WHAT TO WORK ON
Provide nothing except how many lines of the data contain the word "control".

(Collected data entries)
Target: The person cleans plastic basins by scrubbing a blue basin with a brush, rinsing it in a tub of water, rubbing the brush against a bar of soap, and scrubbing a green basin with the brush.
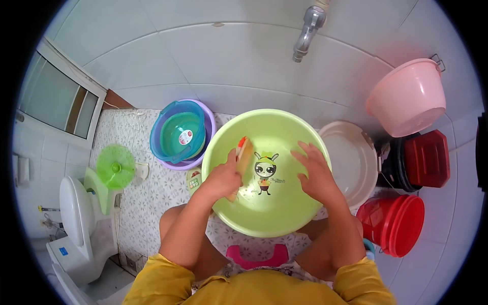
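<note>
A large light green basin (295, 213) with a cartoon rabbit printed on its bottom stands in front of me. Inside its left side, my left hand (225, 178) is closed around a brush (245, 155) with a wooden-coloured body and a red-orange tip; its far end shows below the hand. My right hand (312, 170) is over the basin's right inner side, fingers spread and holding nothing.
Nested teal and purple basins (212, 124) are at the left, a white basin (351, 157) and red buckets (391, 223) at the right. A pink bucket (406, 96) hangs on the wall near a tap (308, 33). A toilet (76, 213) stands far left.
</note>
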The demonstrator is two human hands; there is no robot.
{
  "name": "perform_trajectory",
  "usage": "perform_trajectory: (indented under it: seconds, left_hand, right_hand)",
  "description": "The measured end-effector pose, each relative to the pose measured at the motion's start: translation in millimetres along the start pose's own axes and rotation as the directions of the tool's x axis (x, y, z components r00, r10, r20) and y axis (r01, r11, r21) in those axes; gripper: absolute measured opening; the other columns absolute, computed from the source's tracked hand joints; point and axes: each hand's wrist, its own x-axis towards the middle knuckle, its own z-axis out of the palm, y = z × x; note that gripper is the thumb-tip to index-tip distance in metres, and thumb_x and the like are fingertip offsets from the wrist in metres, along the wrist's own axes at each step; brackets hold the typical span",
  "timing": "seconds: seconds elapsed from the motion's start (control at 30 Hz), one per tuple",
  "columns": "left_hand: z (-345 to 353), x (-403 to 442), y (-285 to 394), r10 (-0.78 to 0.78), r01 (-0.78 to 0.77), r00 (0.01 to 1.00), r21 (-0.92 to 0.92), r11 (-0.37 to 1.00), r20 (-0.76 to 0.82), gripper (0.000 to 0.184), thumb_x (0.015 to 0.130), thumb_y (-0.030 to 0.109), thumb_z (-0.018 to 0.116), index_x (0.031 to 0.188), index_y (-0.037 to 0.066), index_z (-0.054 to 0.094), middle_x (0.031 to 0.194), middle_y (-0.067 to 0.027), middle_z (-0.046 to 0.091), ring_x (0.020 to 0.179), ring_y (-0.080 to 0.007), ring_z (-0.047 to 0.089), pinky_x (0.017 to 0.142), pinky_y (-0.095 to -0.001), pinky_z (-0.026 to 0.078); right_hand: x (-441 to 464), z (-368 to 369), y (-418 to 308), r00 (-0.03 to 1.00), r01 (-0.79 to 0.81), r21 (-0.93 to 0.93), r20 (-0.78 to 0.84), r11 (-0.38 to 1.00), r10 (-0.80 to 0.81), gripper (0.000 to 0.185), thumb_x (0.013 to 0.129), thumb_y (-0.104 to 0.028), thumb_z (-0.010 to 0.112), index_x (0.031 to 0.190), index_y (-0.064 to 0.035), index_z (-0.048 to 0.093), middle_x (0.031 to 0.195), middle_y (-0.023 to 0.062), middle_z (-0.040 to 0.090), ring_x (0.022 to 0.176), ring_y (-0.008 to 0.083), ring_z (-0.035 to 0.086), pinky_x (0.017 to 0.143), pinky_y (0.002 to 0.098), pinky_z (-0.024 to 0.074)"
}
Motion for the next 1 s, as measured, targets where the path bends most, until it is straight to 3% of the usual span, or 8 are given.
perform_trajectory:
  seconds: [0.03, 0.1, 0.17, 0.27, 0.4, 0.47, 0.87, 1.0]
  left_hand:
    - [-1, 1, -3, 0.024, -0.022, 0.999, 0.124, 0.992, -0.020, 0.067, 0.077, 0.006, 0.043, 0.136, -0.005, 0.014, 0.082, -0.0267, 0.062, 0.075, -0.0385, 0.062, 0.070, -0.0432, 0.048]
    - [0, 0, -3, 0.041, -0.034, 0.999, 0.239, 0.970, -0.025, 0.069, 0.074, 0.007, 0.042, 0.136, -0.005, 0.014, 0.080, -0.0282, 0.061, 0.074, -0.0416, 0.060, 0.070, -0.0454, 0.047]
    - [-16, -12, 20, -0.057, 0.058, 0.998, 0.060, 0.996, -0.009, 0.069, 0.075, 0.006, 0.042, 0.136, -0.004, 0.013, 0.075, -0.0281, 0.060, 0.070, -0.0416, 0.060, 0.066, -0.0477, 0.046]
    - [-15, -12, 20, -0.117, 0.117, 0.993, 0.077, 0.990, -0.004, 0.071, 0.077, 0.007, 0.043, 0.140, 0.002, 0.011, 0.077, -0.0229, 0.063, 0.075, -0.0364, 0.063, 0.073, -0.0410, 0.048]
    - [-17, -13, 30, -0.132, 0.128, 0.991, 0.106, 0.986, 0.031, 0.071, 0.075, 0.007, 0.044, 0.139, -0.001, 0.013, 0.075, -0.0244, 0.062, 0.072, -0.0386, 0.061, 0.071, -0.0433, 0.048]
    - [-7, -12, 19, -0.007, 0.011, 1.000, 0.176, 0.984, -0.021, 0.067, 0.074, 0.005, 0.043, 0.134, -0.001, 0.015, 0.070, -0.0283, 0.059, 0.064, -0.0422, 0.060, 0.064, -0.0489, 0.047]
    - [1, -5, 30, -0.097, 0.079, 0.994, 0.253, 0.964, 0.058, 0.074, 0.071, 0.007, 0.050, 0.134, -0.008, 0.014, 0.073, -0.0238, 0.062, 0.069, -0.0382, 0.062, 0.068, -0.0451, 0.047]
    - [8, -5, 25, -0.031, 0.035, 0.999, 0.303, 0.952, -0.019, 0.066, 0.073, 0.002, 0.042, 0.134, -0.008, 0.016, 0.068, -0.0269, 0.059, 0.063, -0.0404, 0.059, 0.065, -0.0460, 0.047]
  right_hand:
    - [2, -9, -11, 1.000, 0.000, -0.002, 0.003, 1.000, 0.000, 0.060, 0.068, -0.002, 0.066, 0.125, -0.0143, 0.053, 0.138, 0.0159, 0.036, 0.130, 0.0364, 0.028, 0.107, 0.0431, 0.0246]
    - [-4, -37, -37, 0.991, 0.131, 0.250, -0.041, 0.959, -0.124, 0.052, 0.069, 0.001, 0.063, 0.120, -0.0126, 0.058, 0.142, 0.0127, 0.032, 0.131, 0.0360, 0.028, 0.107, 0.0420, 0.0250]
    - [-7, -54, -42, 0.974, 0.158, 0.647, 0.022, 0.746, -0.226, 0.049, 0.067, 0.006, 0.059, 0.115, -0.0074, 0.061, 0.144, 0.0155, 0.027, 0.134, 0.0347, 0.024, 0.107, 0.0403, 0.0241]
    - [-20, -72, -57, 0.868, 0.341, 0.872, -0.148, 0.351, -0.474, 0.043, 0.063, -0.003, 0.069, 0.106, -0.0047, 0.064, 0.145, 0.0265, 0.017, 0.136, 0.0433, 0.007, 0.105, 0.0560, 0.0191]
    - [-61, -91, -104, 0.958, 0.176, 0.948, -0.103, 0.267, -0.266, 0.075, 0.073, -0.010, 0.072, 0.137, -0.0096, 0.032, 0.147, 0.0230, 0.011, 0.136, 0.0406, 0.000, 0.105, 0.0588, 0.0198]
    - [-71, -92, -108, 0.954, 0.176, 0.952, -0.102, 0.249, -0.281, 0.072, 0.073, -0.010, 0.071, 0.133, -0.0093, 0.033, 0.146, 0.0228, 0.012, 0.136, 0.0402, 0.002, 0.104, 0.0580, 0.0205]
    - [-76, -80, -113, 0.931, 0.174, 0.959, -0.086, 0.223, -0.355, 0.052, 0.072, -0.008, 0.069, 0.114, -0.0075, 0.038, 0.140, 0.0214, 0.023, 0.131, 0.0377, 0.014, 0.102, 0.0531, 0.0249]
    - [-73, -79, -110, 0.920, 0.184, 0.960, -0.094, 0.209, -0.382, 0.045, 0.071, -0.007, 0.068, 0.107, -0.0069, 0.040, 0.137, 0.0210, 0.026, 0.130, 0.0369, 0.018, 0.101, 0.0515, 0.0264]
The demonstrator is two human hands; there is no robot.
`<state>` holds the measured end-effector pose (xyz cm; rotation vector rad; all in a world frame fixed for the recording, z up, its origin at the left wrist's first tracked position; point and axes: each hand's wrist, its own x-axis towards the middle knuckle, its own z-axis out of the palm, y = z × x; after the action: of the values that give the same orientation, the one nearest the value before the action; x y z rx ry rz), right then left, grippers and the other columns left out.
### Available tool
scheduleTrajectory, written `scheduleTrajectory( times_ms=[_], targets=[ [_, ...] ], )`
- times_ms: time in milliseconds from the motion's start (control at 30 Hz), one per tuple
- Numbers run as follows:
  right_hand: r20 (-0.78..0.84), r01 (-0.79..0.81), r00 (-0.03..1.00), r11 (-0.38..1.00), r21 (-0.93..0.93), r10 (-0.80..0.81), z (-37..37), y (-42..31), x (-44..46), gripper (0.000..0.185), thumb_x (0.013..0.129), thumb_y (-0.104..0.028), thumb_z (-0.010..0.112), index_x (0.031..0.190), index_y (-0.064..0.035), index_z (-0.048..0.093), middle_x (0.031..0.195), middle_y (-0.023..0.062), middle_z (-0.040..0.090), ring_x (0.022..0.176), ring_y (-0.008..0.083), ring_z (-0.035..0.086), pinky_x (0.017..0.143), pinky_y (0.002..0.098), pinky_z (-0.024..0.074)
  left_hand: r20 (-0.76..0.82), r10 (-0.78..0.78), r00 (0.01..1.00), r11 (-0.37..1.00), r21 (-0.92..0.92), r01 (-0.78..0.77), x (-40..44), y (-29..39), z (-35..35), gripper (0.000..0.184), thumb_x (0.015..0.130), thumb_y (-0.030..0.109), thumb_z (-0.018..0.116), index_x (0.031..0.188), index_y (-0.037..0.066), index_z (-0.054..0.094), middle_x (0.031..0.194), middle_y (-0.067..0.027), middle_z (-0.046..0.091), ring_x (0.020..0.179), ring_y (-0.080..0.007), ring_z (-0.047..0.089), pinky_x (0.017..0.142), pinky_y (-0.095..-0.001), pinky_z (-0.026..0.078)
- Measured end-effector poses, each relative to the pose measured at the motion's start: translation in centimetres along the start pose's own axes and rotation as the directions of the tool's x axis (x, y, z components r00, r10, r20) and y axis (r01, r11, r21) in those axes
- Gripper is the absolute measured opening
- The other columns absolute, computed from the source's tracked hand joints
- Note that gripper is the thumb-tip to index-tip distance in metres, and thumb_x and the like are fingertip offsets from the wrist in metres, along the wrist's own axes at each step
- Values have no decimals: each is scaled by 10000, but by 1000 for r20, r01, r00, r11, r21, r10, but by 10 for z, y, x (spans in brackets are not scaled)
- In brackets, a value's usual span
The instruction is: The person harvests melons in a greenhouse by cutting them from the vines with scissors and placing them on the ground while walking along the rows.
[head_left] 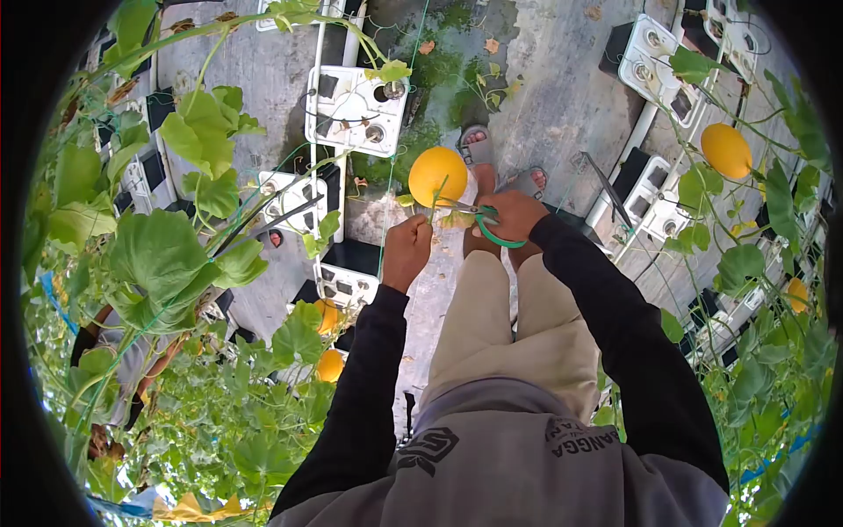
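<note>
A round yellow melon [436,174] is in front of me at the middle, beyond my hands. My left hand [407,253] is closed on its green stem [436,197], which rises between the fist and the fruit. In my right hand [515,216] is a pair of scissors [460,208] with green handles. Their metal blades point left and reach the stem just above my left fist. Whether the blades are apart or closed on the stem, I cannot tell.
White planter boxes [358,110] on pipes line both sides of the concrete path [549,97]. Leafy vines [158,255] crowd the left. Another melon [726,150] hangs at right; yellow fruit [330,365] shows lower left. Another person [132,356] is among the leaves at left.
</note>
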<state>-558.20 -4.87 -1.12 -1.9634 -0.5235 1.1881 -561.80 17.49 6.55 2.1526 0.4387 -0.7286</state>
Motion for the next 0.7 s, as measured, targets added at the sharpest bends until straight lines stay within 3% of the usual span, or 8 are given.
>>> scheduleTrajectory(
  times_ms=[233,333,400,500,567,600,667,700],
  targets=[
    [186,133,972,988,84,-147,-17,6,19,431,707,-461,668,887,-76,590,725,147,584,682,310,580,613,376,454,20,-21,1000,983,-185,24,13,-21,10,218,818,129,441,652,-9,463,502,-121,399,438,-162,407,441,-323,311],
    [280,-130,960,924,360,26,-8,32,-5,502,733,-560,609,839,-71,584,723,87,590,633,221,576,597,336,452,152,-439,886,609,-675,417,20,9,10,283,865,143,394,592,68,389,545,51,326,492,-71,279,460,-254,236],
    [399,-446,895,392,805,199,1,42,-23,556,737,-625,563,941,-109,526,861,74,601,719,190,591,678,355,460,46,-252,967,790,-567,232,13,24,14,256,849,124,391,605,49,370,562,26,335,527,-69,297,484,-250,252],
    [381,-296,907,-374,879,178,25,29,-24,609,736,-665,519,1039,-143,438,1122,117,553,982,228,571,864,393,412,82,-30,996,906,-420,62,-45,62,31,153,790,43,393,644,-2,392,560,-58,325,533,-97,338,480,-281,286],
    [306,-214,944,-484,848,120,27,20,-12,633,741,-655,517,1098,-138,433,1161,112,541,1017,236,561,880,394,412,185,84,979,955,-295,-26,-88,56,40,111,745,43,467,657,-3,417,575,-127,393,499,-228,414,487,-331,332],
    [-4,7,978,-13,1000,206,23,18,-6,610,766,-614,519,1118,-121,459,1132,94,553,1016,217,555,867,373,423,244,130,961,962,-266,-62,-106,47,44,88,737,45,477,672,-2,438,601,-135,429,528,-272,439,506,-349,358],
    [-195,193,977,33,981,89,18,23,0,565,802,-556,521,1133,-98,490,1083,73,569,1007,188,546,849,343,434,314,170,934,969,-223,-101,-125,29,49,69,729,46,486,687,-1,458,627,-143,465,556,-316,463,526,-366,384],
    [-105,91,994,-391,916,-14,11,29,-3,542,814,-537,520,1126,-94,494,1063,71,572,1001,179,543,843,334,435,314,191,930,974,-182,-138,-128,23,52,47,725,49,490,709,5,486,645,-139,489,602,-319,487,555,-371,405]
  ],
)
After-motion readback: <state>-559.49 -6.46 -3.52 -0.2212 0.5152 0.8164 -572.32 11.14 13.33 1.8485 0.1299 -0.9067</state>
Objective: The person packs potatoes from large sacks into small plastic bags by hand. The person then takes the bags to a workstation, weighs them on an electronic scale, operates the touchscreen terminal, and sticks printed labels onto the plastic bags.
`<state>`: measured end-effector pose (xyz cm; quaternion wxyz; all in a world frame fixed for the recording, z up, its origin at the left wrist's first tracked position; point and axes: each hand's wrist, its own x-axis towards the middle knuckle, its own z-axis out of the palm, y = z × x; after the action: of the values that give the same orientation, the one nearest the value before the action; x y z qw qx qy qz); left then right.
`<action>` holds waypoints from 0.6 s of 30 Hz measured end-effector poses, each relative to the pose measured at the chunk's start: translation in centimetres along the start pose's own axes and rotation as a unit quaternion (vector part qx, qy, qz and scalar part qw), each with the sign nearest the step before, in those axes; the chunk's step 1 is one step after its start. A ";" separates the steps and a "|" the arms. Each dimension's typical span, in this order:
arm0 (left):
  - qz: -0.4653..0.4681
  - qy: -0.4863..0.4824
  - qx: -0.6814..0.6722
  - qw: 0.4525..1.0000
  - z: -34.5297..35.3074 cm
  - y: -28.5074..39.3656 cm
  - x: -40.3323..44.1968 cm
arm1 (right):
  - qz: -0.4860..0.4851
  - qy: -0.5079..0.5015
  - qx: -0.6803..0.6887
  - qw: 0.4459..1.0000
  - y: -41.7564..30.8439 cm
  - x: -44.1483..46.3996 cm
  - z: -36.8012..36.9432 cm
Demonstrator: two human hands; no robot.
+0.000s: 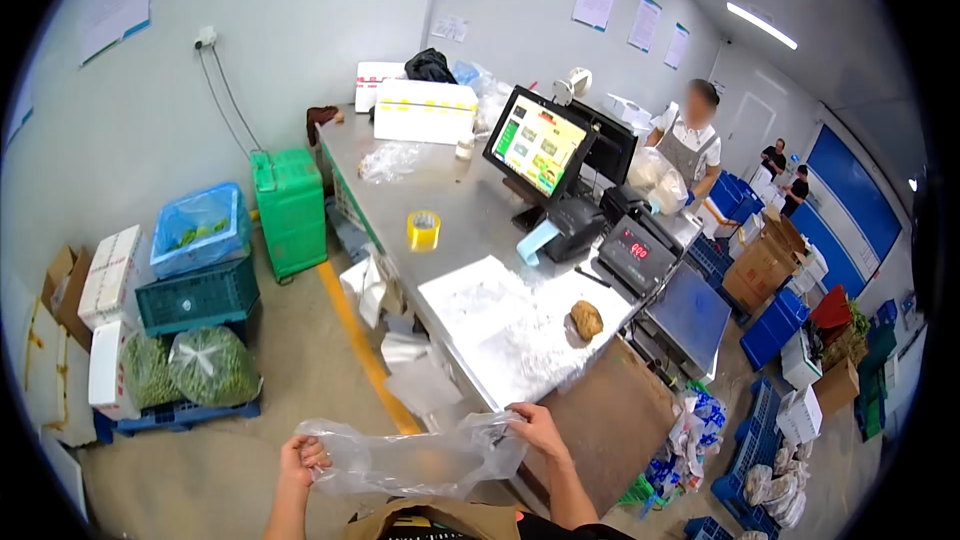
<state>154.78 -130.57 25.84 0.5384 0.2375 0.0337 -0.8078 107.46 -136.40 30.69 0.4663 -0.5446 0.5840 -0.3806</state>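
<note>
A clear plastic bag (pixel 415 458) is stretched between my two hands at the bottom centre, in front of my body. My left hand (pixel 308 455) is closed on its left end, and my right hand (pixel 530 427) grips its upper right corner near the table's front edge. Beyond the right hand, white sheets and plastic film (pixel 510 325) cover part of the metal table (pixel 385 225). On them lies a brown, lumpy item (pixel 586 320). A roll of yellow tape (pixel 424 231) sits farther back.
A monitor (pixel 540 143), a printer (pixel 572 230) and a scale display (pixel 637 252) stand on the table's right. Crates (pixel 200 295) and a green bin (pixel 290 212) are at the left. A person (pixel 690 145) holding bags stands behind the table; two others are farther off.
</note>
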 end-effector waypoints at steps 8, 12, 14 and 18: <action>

SOLUTION TO THIS EXERCISE
2